> Your task
Each of the records below must be reproduced exactly.

(Dataset items)

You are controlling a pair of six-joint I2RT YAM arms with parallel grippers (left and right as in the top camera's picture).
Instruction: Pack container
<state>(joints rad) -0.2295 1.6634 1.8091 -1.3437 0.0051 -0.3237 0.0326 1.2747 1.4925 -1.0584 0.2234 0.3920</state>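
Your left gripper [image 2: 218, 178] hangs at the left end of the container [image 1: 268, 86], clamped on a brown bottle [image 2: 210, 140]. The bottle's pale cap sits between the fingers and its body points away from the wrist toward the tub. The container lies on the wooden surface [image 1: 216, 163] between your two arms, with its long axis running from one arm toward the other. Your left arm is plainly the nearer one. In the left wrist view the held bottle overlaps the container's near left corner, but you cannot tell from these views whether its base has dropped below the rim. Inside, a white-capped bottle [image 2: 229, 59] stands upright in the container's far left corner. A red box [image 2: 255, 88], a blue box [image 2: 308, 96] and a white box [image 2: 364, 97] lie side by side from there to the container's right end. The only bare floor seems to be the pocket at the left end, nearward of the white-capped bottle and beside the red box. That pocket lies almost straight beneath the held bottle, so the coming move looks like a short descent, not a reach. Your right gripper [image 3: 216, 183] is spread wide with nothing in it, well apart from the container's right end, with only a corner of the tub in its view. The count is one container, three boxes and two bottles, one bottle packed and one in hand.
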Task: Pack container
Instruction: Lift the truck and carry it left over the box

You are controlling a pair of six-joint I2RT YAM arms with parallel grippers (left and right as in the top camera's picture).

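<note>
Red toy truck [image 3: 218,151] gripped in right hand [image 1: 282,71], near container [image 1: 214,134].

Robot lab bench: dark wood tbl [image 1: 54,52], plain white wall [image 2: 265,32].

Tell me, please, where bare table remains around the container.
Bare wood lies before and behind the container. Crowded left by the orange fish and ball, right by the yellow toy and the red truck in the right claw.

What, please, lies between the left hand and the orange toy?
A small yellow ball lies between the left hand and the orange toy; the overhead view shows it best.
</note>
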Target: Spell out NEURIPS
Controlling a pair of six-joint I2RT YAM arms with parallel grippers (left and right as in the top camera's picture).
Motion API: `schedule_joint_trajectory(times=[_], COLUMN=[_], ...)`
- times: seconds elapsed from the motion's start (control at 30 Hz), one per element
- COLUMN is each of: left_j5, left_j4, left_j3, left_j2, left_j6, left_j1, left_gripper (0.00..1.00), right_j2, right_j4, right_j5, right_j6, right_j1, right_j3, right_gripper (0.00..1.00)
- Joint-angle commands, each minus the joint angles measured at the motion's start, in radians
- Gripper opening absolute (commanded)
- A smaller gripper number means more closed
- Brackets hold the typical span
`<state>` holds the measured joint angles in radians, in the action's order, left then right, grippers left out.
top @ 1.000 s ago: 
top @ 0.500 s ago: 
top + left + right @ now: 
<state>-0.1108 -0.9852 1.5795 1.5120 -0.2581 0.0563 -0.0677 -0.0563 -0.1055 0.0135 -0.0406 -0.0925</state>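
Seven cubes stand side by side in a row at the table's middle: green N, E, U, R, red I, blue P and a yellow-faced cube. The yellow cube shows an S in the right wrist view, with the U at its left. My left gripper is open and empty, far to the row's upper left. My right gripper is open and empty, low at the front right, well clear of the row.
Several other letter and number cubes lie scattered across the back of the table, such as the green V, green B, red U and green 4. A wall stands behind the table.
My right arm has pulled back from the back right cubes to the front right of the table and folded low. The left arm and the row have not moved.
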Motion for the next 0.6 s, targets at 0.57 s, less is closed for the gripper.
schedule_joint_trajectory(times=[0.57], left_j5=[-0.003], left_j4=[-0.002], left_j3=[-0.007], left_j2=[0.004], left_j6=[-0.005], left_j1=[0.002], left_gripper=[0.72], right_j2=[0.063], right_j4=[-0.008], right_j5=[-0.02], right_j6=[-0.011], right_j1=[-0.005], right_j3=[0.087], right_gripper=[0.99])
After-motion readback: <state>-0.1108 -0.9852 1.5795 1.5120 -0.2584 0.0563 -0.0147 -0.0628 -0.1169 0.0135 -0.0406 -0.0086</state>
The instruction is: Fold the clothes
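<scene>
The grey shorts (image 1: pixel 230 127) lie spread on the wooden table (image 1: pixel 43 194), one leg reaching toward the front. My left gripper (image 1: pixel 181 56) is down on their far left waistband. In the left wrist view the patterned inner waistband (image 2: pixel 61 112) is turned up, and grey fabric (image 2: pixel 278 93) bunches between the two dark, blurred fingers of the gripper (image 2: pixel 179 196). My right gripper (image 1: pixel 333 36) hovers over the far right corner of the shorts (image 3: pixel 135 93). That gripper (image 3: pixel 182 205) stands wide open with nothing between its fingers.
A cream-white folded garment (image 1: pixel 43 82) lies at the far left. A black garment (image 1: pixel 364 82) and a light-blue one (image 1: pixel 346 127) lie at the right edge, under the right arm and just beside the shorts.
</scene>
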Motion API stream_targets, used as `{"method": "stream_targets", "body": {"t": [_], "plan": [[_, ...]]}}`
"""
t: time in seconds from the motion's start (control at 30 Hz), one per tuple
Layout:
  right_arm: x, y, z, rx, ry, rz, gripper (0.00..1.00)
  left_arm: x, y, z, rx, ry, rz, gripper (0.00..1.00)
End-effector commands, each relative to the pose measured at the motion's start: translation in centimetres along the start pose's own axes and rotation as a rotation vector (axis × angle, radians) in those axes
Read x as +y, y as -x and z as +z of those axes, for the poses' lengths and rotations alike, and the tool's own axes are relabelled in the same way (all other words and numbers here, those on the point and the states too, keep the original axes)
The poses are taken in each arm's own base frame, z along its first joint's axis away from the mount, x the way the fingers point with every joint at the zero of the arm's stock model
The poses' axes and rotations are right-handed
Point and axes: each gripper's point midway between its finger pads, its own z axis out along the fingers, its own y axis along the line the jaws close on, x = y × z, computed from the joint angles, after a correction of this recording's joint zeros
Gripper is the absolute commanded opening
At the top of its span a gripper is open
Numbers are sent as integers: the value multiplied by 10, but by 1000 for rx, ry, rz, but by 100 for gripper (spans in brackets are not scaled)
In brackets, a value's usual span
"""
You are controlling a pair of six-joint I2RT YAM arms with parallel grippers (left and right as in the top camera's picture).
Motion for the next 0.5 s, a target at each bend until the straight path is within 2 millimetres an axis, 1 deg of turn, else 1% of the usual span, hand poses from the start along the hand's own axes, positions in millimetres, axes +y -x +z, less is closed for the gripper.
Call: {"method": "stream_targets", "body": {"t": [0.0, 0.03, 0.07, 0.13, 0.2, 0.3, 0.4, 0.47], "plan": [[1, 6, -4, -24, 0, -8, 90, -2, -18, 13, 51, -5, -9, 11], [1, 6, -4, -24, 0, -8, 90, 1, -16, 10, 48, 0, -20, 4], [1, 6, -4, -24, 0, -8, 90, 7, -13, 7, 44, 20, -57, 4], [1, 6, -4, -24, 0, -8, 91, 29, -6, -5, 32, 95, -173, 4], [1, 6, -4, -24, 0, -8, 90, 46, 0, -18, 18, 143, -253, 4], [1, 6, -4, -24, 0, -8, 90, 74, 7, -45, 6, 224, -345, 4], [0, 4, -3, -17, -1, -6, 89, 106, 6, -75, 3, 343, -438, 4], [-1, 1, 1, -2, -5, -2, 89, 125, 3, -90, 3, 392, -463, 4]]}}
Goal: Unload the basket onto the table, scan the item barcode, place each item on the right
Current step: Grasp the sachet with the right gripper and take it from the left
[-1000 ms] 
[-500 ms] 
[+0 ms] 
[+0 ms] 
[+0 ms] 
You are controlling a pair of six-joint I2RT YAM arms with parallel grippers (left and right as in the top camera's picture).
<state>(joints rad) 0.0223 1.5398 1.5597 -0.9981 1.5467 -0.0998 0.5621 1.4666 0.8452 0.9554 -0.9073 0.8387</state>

> Exercise result
You are controlling a pair of six-joint I2RT YAM arms with parallel grippers (left and right as in the top camera's picture).
Instruction: Pack container
<state>(joints rad) -0.2295 1.6634 1.8091 -1.3437 0.0051 -0.3237 0.0326 1.2747 1.4925 -1.0584 0.2234 0.3920</state>
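Your left gripper [image 2: 218, 178] hangs at the left end of the container [image 1: 268, 86], clamped on a brown bottle [image 2: 210, 140]. The bottle's pale cap sits between the fingers and its body points away from the wrist toward the tub. The container lies on the wooden surface [image 1: 216, 163] between your two arms, with its long axis running from one arm toward the other. Your left arm is plainly the nearer one. In the left wrist view the held bottle overlaps the container's near left corner, but you cannot tell from these views whether its base has dropped below the rim. Inside, a white-capped bottle [image 2: 229, 59] stands upright in the container's far left corner. A red box [image 2: 255, 88], a blue box [image 2: 308, 96] and a white box [image 2: 364, 97] lie side by side from there to the container's right end. The only bare floor seems to be the pocket at the left end, nearward of the white-capped bottle and beside the red box. That pocket lies almost straight beneath the held bottle, so the coming move looks like a short descent, not a reach. Your right gripper [image 3: 216, 183] is spread wide with nothing in it, well apart from the container's right end, with only a corner of the tub in its view. The count is one container, three boxes and two bottles, one bottle packed and one in hand.
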Task: Pack container
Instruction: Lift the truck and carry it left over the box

You are controlling a pair of six-joint I2RT YAM arms with parallel grippers (left and right as in the top camera's picture).

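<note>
Red toy truck [image 3: 218,151] gripped in right hand [image 1: 282,71], near container [image 1: 214,134].

Robot lab bench: dark wood tbl [image 1: 54,52], plain white wall [image 2: 265,32].

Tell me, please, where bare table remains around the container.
Bare wood lies before and behind the container. Crowded left by the orange fish and ball, right by the yellow toy and the red truck in the right claw.

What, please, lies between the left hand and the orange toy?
A small yellow ball lies between the left hand and the orange toy; the overhead view shows it best.
</note>
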Target: Spell out NEURIPS
Controlling a pair of six-joint I2RT YAM arms with parallel grippers (left and right as in the top camera's picture).
Motion API: `schedule_joint_trajectory(times=[_], COLUMN=[_], ...)`
- times: seconds elapsed from the motion's start (control at 30 Hz), one per element
- COLUMN is each of: left_j5, left_j4, left_j3, left_j2, left_j6, left_j1, left_gripper (0.00..1.00), right_j2, right_j4, right_j5, right_j6, right_j1, right_j3, right_gripper (0.00..1.00)
- Joint-angle commands, each minus the joint angles measured at the motion's start, in radians
- Gripper opening absolute (commanded)
- A smaller gripper number means more closed
- Brackets hold the typical span
`<state>` holds the measured joint angles in radians, in the action's order, left then right, grippers left out.
top @ 1.000 s ago: 
top @ 0.500 s ago: 
top + left + right @ now: 
<state>-0.1108 -0.9852 1.5795 1.5120 -0.2581 0.0563 -0.0677 -0.0563 -0.1055 0.0135 -0.0406 -0.0925</state>
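Seven cubes stand side by side in a row at the table's middle: green N, E, U, R, red I, blue P and a yellow-faced cube. The yellow cube shows an S in the right wrist view, with the U at its left. My left gripper is open and empty, far to the row's upper left. My right gripper is open and empty, low at the front right, well clear of the row.
Several other letter and number cubes lie scattered across the back of the table, such as the green V, green B, red U and green 4. A wall stands behind the table.
My right arm has pulled back from the back right cubes to the front right of the table and folded low. The left arm and the row have not moved.
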Motion for the next 0.6 s, targets at 0.57 s, less is closed for the gripper.
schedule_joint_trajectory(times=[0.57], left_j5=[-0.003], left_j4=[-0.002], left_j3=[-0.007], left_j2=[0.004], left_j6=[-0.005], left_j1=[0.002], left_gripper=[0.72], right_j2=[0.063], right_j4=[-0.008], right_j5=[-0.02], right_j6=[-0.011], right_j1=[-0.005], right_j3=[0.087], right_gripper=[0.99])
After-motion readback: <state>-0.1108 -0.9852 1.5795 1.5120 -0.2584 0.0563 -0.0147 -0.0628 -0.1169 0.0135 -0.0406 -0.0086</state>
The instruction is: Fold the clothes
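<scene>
The grey shorts (image 1: pixel 230 127) lie spread on the wooden table (image 1: pixel 43 194), one leg reaching toward the front. My left gripper (image 1: pixel 181 56) is down on their far left waistband. In the left wrist view the patterned inner waistband (image 2: pixel 61 112) is turned up, and grey fabric (image 2: pixel 278 93) bunches between the two dark, blurred fingers of the gripper (image 2: pixel 179 196). My right gripper (image 1: pixel 333 36) hovers over the far right corner of the shorts (image 3: pixel 135 93). That gripper (image 3: pixel 182 205) stands wide open with nothing between its fingers.
A cream-white folded garment (image 1: pixel 43 82) lies at the far left. A black garment (image 1: pixel 364 82) and a light-blue one (image 1: pixel 346 127) lie at the right edge, under the right arm and just beside the shorts.
</scene>
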Motion API stream_targets, used as `{"method": "stream_targets", "body": {"t": [_], "plan": [[_, ...]]}}`
"""
t: time in seconds from the motion's start (control at 30 Hz), one per tuple
Layout:
  right_arm: x, y, z, rx, ry, rz, gripper (0.00..1.00)
  left_arm: x, y, z, rx, ry, rz, gripper (0.00..1.00)
End-effector commands, each relative to the pose measured at the motion's start: translation in centimetres along the start pose's own axes and rotation as a rotation vector (axis × angle, radians) in those axes
Read x as +y, y as -x and z as +z of those axes, for the poses' lengths and rotations alike, and the tool's own axes are relabelled in the same way (all other words and numbers here, those on the point and the states too, keep the original axes)
The poses are taken in each arm's own base frame, z along its first joint's axis away from the mount, x the way the fingers point with every joint at the zero of the arm's stock model
The poses' axes and rotations are right-handed
Point and axes: each gripper's point midway between its finger pads, its own z axis out along the fingers, its own y axis along the line the jaws close on, x = y × z, computed from the joint angles, after a correction of this recording's joint zeros
Gripper is the absolute commanded opening
At the top of its span a gripper is open
Numbers are sent as integers: the value multiplied by 10, but by 1000 for rx, ry, rz, but by 100 for gripper (spans in brackets are not scaled)
In brackets, a value's usual span
"""
You are controlling a pair of six-joint I2RT YAM arms with parallel grippers (left and right as in the top camera's picture).
Motion for the next 0.5 s, a target at each bend until the straight path is within 2 millimetres an axis, 1 deg of turn, else 1% of the usual span, hand poses from the start along the hand's own axes, positions in millimetres, axes +y -x +z, less is closed for the gripper.
Call: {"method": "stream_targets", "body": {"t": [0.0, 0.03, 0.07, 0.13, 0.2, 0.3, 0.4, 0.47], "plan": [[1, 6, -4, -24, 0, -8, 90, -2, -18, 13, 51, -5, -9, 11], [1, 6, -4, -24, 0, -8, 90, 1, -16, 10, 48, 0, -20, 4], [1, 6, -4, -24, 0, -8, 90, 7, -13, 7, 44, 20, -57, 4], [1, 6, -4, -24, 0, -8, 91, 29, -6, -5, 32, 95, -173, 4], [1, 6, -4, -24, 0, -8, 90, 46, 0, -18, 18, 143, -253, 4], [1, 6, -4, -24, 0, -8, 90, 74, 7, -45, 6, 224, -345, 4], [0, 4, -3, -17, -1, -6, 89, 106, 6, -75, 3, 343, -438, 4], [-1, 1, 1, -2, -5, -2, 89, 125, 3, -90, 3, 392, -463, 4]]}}
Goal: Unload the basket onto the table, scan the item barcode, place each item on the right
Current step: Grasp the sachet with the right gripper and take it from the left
[-1000 ms] 
[-500 ms] 
[+0 ms] 
[+0 ms] 
[+0 ms] 
You are controlling a pair of six-joint I2RT YAM arms with parallel grippers (left and right as in the top camera's picture).
<state>(joints rad) 0.0223 1.5398 1.5597 -0.9981 1.5467 -0.0998 0.5621 1.4666 0.8452 0.9554 -0.9073 0.8387</state>

The exercise contains no remaining tasks.